Last week we released a new version of Cantabular with a big new feature: a disclosure rules language.
The disclosure rules language, or DRL, is a tool to help statisticians automate decisions about table publication which they might previously have made using manual analysis techniques.
It does this by letting its users encode their own confidentiality rules in a language designed for this purpose.
It works with our API and user interfaces to automatically check requests for tables built from confidential datasets for disclosure risks such as identity disclosure, attribute disclosure and sparsity.
Statistical disclosure control at speed and scale for the England and Wales Census
The ONS is deep in preparations for the Census next year, and is working to make sure that business, government and wider society get as much value from the next Census as possible.
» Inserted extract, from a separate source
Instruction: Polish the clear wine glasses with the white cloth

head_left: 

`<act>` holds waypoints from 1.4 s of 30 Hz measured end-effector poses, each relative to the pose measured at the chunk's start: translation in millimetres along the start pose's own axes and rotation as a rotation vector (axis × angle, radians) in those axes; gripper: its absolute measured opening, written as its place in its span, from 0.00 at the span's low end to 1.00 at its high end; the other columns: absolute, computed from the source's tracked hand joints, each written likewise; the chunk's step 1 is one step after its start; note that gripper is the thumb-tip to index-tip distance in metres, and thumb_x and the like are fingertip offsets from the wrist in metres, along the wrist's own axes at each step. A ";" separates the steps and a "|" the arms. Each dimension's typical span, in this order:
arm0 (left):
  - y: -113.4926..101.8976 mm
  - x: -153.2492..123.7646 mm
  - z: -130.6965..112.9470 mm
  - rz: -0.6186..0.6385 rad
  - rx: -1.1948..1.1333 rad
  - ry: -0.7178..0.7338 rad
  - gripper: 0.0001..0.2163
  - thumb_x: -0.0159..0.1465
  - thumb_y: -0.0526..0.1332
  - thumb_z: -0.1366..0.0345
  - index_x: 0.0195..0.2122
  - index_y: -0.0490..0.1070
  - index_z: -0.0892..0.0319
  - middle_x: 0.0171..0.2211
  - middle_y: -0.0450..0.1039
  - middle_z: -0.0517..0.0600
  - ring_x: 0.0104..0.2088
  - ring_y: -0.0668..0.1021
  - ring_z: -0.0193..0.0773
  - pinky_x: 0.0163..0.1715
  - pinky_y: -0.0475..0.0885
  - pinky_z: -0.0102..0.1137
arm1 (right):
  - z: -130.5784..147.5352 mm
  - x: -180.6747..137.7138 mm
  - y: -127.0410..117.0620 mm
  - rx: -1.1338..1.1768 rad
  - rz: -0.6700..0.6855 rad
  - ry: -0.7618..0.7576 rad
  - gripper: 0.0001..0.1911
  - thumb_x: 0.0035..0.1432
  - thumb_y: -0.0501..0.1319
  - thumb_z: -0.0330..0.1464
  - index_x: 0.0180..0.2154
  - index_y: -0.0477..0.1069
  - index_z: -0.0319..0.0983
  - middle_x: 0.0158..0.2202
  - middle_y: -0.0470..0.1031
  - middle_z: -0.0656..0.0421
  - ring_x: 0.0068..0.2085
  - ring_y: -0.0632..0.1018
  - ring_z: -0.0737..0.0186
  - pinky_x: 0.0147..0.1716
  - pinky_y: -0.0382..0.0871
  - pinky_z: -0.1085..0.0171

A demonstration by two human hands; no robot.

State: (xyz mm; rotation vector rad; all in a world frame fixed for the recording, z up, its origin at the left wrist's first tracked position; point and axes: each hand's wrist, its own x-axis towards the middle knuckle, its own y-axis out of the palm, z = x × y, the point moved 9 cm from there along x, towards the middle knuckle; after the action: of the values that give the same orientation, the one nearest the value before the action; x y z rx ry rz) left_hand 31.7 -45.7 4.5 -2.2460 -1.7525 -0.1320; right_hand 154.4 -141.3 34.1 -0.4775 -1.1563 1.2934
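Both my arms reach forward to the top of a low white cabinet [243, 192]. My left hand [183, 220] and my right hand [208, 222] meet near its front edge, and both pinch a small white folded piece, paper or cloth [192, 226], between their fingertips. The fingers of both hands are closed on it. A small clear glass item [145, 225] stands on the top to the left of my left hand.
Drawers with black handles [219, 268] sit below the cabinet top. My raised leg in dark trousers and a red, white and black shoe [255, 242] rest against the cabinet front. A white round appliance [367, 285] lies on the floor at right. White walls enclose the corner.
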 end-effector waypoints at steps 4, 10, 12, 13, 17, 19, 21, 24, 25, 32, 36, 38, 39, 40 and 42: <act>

One path to accomplish this is by allowing people to make their own queries of the data gathered in 2021, instead of relying on a smaller set of predetermined tables.
To help do this, we’ve been working with them to automate some of the privacy protections they have designed for Census 2021 outputs, based around our product Cantabular.
Cantabular works by programmatically adding noise, and hence uncertainty, to outputs and screening queries and output tables for disclosure risks, in real-time. The performance of our software means that table protection and production can be automated and used to power flexible dissemination tools or as part of a repeatable statistical production pipeline.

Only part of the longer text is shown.